*** Opening of RECORDED DATA ***
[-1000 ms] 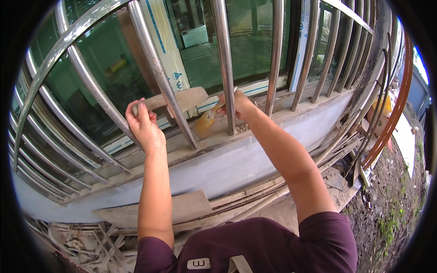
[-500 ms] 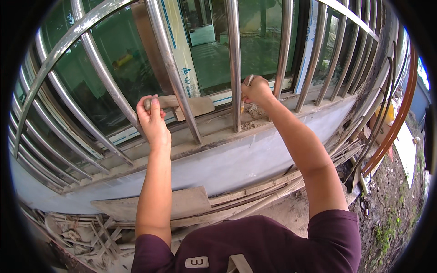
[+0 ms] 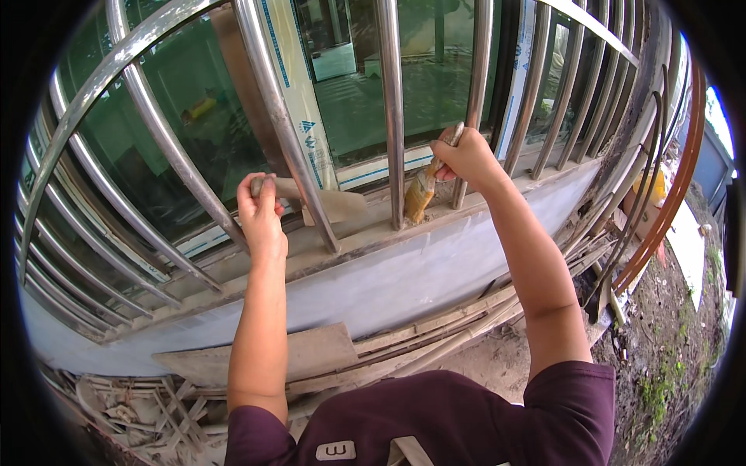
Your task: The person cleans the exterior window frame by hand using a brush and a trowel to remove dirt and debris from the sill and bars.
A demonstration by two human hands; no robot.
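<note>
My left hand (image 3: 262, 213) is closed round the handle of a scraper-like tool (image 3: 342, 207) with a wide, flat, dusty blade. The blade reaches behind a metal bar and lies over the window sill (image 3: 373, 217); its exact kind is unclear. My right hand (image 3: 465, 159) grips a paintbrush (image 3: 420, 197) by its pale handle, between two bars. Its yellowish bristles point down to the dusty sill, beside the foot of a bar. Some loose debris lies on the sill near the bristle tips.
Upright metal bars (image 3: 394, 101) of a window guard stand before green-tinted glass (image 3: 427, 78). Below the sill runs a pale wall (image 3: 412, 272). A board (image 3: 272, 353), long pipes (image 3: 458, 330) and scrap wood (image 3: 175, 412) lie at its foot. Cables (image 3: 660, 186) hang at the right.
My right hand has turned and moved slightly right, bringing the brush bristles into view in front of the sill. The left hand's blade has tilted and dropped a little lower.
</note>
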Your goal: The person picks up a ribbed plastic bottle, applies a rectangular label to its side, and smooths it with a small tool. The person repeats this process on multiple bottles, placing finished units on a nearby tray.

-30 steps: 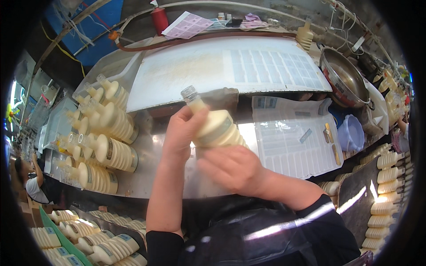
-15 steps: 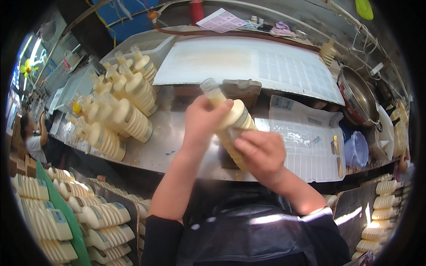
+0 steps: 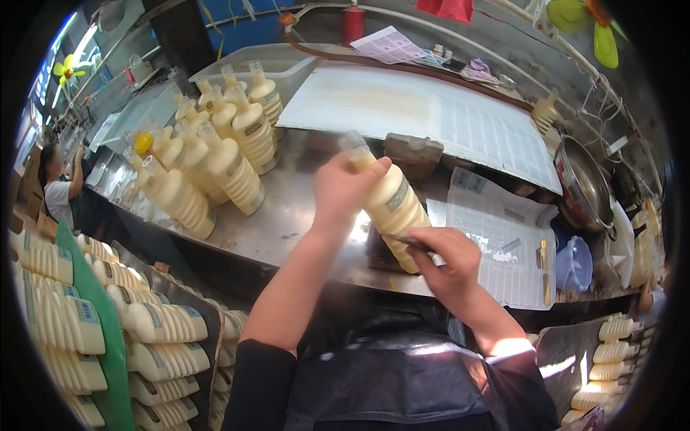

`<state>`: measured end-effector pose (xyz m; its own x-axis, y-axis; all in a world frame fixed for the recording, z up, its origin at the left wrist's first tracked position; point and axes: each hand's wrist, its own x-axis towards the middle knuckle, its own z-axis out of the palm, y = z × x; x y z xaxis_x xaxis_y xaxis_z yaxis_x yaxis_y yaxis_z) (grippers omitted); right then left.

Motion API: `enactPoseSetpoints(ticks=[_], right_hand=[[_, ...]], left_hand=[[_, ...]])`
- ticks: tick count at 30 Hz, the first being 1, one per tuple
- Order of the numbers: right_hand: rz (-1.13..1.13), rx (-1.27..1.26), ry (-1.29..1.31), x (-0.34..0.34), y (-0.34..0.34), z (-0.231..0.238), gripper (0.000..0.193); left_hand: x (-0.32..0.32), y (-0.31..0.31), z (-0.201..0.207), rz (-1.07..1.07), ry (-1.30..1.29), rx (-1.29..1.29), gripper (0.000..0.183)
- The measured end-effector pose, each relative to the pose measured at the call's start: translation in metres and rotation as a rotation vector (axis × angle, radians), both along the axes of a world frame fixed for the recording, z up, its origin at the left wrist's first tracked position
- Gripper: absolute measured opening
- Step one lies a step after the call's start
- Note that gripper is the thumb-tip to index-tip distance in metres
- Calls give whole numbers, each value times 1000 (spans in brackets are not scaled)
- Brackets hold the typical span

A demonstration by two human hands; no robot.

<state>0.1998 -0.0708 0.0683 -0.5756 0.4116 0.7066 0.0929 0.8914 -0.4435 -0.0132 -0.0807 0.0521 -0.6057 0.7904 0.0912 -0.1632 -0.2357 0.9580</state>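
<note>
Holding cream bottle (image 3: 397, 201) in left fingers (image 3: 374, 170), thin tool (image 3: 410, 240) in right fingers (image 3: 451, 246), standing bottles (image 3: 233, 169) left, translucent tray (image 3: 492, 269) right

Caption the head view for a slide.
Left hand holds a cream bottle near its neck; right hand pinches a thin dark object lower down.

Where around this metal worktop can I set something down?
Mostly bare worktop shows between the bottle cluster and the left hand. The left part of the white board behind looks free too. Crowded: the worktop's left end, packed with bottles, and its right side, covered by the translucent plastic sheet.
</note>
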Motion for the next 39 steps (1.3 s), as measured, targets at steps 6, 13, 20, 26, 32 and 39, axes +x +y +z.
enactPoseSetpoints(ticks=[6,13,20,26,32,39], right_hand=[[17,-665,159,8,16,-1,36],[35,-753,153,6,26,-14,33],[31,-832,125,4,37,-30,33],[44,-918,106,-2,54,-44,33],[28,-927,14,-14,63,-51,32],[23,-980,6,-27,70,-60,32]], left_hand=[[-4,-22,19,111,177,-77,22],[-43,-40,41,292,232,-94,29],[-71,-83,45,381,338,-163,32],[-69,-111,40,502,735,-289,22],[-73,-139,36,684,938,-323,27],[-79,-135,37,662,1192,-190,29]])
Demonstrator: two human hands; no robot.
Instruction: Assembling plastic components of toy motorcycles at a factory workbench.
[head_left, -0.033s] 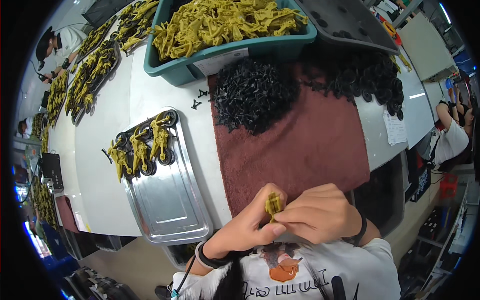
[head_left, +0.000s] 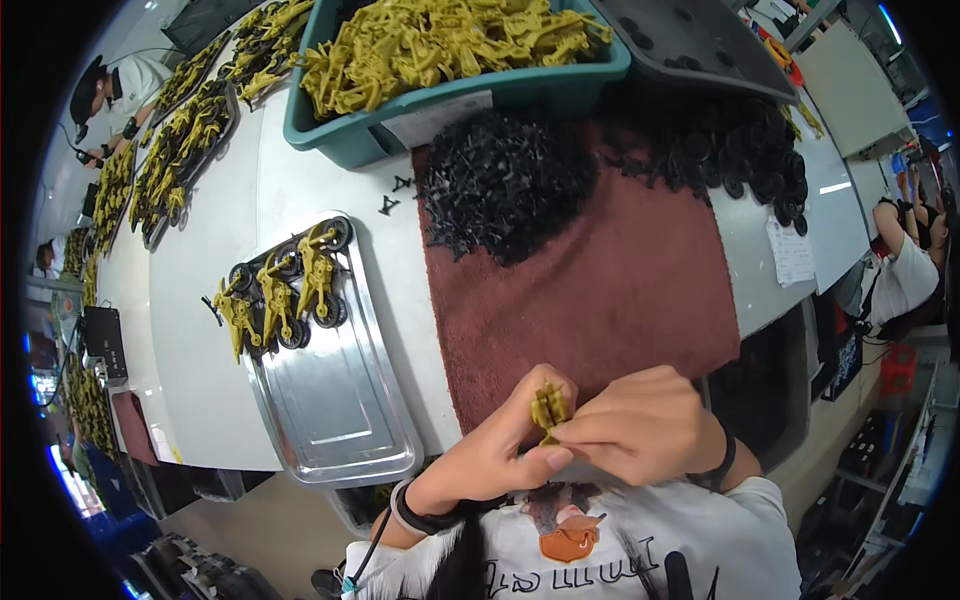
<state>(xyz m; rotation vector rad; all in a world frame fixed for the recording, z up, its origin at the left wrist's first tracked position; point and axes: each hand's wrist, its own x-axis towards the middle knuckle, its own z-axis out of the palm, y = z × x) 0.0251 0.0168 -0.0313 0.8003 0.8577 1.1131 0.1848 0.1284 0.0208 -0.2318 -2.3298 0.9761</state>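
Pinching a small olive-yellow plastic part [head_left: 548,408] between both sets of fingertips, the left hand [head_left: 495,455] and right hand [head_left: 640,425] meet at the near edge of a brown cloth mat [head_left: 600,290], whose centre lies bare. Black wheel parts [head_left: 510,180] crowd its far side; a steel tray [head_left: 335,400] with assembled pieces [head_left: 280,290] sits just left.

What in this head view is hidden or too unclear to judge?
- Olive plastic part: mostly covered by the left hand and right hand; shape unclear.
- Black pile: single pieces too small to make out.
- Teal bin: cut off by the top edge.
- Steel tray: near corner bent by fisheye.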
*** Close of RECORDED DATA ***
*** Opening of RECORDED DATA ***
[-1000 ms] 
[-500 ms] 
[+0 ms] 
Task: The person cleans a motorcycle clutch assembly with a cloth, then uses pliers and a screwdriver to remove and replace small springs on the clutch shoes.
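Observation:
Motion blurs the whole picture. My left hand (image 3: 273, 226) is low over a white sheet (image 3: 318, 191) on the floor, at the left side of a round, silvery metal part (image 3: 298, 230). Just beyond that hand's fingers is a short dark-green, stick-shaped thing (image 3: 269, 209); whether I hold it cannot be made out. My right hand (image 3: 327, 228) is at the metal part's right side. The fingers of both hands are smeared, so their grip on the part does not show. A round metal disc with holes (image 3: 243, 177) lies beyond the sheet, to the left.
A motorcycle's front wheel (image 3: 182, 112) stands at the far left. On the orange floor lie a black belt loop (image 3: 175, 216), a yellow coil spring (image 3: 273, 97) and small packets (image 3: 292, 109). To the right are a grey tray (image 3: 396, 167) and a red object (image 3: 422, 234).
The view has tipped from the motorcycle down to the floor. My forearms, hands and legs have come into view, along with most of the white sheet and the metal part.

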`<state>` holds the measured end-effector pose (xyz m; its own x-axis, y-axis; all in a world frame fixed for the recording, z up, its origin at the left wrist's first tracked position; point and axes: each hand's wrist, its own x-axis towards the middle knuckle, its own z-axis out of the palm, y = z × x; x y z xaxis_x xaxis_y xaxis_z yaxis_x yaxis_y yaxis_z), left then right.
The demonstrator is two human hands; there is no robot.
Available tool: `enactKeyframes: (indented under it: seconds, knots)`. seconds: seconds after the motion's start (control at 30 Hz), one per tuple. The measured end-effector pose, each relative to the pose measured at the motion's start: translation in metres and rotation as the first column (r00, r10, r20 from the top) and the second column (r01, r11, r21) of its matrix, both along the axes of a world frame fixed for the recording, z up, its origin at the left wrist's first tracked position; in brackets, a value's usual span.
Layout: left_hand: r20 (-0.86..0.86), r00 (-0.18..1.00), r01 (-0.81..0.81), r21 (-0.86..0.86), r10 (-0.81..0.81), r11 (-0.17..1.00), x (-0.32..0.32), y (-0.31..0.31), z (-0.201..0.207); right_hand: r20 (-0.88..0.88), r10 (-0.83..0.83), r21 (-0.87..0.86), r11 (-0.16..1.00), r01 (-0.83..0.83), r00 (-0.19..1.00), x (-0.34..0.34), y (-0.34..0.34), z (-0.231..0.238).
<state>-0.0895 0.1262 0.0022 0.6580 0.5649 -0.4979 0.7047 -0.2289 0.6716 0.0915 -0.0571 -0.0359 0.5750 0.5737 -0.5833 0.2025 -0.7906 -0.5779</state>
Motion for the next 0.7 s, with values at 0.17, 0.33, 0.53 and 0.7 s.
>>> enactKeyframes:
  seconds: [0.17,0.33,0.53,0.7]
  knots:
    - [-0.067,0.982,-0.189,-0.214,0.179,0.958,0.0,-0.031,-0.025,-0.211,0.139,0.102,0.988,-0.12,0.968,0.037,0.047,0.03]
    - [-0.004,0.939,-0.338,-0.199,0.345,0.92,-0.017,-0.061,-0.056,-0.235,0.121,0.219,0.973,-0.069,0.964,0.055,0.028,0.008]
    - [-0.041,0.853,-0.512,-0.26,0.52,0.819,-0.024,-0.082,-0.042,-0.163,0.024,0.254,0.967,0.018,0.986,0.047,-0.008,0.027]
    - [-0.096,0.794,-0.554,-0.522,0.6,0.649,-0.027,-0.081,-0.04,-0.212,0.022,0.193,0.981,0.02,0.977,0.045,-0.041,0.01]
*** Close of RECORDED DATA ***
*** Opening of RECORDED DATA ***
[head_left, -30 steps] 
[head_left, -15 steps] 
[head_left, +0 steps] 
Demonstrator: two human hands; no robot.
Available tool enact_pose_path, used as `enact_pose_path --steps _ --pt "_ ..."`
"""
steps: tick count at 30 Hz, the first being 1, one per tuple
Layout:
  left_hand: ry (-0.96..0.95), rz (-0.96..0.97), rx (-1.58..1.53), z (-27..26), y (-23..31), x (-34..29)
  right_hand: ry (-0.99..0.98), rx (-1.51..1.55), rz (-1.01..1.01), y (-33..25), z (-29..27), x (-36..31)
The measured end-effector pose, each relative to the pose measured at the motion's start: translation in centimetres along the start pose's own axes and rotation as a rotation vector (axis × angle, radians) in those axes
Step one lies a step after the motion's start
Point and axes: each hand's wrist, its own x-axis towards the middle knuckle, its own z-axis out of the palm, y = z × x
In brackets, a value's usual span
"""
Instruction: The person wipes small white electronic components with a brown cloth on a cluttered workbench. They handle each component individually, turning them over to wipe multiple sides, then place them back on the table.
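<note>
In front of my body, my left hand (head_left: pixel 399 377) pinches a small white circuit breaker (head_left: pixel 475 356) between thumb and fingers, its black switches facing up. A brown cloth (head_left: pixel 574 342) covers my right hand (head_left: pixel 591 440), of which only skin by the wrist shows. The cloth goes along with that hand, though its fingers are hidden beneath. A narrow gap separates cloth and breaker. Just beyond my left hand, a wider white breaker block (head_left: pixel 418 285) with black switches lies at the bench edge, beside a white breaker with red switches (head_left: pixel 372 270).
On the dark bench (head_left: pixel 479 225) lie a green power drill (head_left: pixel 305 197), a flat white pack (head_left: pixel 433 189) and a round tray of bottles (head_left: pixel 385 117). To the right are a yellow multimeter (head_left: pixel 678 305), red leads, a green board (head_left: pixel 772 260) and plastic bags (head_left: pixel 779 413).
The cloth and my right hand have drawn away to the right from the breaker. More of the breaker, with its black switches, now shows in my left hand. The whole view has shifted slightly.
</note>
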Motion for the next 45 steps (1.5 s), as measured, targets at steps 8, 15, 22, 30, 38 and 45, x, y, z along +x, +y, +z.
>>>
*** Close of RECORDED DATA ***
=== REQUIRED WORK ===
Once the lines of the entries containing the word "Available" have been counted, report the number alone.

=== ANSWER TO THIS PROBLEM ===
2